• Exercise prompt: Below are the records; work out how many lines among them contain "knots", and write nothing besides that number.
::: Listed entries :::
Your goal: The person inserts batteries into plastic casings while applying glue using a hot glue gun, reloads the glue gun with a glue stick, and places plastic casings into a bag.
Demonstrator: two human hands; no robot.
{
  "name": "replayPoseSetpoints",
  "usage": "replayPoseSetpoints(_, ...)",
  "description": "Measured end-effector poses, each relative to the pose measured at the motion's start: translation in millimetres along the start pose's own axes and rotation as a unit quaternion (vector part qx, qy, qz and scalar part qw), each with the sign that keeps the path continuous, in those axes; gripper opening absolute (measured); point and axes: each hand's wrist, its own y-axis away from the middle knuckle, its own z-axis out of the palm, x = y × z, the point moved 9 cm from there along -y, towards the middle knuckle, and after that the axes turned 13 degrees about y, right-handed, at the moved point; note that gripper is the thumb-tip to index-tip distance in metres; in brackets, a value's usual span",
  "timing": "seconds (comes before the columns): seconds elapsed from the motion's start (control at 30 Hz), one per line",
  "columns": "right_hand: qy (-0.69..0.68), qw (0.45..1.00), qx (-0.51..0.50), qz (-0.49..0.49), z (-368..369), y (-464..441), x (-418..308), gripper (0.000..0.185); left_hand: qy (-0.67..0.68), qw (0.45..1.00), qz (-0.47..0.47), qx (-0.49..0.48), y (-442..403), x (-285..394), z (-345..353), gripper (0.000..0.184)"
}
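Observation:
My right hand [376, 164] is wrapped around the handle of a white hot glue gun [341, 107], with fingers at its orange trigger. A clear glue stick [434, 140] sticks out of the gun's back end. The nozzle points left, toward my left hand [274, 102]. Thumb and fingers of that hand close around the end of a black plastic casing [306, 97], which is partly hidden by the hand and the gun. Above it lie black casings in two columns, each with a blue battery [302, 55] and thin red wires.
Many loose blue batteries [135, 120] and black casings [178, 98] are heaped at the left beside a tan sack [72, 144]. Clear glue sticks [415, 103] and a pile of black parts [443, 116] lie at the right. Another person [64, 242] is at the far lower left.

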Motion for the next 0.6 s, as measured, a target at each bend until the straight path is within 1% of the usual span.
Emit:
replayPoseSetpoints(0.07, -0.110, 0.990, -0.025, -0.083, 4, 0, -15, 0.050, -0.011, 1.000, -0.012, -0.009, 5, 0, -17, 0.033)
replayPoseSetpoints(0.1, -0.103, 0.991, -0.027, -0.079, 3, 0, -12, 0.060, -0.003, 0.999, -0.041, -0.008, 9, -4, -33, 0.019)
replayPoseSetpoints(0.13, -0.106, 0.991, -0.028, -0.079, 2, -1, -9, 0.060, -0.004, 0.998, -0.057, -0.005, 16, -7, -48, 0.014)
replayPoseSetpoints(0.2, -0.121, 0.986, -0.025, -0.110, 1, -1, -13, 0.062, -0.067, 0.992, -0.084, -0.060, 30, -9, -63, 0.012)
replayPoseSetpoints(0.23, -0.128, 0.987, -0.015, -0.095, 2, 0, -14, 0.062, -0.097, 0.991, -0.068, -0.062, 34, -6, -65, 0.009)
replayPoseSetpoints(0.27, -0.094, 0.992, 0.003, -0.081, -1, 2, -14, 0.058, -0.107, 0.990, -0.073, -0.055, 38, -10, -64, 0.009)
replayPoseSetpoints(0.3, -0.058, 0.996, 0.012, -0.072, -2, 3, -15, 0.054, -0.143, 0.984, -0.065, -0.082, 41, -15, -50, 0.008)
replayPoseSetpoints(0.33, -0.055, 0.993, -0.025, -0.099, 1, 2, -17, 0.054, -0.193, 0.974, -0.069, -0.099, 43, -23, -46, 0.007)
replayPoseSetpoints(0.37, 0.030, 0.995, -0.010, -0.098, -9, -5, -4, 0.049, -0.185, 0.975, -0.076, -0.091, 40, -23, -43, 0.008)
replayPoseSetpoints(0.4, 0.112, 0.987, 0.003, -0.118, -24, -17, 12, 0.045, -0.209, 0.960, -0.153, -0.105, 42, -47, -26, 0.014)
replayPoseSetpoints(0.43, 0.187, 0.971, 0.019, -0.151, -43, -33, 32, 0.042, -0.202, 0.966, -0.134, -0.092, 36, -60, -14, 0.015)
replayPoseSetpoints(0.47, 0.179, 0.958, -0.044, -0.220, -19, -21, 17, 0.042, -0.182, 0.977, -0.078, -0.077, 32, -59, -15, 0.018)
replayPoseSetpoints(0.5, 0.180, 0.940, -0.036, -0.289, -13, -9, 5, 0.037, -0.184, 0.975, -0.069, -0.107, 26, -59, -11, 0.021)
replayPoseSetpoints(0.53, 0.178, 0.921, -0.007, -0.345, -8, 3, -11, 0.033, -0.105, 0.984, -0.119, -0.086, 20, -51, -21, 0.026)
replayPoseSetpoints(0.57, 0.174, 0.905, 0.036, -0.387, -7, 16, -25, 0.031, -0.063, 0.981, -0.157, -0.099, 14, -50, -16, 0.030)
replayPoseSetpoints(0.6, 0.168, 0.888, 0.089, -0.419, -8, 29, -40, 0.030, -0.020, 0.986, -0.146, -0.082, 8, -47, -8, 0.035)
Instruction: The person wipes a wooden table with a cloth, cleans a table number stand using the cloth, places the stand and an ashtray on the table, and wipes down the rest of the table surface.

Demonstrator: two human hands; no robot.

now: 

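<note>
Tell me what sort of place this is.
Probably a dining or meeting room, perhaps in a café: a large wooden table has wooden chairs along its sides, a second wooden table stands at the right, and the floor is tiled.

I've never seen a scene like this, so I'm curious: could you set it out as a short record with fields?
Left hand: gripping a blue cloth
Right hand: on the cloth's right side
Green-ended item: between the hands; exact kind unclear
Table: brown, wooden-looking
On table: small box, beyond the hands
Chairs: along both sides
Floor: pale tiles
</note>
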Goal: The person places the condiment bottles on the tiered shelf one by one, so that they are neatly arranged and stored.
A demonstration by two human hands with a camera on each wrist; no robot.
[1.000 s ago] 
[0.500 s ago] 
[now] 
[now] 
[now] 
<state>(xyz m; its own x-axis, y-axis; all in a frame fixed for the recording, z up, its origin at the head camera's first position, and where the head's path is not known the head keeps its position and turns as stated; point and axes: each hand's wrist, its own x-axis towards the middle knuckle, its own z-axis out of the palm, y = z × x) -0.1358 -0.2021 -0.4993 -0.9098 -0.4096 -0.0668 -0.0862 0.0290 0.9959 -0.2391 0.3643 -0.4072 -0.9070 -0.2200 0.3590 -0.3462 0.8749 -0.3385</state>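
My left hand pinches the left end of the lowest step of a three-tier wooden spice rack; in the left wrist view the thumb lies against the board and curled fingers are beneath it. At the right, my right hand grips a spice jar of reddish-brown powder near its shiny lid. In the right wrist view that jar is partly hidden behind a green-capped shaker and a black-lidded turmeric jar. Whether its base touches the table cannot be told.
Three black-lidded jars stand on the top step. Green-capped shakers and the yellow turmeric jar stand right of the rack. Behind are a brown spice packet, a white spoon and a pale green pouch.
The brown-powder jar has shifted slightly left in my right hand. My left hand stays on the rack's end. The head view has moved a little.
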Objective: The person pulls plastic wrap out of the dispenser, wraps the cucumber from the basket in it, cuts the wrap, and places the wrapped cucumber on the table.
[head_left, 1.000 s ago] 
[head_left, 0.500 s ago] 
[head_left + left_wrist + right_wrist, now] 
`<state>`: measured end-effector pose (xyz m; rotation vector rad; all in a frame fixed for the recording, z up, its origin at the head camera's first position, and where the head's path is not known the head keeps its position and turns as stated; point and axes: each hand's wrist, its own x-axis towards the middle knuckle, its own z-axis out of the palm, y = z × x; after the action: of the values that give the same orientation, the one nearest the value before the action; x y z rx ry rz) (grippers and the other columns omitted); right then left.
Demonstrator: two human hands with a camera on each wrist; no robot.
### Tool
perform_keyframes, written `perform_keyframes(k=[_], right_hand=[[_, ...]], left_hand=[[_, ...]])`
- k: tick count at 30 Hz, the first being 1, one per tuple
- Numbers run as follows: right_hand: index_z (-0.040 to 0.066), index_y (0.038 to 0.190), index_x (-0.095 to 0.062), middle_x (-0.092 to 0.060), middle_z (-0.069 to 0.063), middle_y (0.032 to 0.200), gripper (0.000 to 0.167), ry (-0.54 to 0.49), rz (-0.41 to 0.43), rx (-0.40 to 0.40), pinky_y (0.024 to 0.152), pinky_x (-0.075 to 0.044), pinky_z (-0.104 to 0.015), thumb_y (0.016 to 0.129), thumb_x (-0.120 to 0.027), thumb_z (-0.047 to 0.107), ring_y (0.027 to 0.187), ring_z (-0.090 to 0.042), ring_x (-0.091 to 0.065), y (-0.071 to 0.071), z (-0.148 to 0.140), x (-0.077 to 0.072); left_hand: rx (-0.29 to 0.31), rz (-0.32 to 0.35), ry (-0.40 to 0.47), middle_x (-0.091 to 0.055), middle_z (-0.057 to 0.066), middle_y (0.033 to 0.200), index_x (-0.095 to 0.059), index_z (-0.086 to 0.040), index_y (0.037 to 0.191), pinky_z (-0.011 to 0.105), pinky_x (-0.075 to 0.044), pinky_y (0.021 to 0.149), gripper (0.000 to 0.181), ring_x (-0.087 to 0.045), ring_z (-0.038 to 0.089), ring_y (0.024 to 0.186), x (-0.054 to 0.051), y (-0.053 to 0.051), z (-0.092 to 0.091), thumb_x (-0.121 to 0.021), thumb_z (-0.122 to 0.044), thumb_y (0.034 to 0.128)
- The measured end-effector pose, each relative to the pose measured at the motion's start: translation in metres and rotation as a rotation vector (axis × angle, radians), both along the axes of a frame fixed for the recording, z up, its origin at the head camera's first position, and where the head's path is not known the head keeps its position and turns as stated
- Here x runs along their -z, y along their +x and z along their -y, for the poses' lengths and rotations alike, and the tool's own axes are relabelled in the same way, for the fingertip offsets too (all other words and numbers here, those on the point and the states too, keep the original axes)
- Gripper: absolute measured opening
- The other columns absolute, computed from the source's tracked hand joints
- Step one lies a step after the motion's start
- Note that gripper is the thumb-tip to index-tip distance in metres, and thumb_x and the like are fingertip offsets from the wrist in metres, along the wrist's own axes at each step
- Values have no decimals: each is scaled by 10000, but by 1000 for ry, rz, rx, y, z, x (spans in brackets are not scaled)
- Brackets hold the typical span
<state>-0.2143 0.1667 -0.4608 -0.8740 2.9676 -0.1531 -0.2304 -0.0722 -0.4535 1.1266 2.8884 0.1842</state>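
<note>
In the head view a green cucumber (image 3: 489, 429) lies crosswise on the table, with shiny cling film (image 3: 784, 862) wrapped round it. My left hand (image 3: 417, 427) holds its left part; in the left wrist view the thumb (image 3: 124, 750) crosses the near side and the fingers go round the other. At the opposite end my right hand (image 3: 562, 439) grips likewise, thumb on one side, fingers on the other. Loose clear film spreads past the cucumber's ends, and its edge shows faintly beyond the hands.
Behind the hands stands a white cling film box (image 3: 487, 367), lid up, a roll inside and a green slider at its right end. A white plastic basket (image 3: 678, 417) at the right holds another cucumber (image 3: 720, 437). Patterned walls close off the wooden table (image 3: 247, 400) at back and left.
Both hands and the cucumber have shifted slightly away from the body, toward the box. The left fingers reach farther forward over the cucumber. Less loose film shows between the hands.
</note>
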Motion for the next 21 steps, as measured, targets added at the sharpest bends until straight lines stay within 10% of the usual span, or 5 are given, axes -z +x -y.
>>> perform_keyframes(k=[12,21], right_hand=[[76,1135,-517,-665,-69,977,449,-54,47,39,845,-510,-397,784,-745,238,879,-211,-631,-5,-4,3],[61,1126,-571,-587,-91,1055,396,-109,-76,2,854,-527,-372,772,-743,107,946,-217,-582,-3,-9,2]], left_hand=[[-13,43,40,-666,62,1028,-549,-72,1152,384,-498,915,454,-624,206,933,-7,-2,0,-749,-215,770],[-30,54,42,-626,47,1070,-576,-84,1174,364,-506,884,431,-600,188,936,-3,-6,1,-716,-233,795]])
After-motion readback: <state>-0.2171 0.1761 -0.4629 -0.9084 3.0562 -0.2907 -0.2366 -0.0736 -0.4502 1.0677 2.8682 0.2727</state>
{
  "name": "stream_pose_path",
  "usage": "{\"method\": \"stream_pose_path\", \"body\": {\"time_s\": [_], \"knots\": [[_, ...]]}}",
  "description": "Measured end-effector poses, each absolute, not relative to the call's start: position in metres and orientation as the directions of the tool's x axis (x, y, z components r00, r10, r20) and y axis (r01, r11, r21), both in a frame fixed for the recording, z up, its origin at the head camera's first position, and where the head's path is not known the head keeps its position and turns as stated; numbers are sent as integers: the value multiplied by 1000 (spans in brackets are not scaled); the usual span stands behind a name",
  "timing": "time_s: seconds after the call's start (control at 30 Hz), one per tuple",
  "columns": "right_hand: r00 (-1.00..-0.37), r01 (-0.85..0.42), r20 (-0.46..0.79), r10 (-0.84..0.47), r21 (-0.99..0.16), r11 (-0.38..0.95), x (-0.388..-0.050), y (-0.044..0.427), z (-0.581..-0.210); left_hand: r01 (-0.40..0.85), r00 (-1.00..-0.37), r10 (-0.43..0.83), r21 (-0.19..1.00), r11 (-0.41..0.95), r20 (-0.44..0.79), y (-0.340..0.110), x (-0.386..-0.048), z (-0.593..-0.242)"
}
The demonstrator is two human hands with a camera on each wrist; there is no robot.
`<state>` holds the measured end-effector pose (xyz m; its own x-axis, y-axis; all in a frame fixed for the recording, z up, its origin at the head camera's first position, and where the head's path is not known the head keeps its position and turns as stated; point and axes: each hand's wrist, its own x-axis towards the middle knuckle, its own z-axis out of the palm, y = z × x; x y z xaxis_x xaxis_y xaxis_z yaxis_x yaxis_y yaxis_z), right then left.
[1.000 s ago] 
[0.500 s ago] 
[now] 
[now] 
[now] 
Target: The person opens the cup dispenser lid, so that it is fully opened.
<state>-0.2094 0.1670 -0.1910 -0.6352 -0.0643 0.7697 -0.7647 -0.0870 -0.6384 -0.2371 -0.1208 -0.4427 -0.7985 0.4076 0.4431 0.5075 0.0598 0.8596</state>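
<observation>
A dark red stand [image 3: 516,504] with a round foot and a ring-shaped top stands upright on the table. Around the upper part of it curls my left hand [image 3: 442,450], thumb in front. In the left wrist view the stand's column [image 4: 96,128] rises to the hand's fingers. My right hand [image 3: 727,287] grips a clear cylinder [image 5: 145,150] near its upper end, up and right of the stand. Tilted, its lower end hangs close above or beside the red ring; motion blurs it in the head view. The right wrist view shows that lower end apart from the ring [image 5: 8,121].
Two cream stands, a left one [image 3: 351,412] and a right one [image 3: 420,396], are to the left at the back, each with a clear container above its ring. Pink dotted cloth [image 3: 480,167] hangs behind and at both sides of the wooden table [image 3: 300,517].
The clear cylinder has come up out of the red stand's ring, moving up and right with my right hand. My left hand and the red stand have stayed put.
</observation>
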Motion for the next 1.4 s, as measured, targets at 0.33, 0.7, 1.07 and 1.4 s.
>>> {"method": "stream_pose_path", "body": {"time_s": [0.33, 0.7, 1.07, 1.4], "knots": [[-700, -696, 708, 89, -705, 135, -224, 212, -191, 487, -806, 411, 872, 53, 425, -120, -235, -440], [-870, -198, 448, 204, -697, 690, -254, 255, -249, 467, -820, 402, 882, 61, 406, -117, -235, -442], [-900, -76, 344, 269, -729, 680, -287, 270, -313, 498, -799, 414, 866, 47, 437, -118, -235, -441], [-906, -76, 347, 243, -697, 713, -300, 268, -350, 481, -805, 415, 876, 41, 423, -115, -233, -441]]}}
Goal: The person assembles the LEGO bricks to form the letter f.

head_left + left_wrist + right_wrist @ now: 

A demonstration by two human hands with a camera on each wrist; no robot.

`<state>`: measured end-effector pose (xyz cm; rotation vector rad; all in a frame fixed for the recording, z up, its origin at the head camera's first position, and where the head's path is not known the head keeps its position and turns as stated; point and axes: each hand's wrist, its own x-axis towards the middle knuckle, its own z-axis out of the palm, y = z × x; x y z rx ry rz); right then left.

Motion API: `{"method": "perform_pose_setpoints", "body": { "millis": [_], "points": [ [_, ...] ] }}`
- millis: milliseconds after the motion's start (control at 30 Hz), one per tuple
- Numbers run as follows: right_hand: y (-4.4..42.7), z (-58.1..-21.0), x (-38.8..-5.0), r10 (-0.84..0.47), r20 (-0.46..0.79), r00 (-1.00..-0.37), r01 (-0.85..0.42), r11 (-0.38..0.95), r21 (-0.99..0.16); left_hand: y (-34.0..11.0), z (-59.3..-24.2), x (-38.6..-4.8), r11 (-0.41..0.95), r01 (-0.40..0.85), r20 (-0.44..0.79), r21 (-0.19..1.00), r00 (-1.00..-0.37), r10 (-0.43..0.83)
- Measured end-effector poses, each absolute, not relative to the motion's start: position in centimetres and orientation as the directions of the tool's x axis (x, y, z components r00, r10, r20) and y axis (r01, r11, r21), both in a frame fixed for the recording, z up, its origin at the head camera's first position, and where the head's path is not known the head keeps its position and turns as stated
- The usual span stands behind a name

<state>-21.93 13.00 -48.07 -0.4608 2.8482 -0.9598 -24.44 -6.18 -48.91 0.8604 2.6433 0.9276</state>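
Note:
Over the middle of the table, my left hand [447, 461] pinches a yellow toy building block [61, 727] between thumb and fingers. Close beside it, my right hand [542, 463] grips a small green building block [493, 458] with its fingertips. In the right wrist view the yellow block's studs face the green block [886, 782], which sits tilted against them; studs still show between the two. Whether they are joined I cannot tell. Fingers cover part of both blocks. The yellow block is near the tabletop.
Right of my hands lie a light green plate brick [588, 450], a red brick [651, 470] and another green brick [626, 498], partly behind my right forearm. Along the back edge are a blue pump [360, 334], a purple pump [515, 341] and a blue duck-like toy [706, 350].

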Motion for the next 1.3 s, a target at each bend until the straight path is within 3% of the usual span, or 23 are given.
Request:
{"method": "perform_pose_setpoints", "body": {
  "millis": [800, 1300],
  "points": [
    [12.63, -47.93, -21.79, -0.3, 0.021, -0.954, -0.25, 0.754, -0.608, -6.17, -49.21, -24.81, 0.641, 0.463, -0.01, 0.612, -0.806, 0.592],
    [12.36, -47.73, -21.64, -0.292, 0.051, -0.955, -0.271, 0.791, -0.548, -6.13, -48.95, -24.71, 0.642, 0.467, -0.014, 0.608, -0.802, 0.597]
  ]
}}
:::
• Written response: 2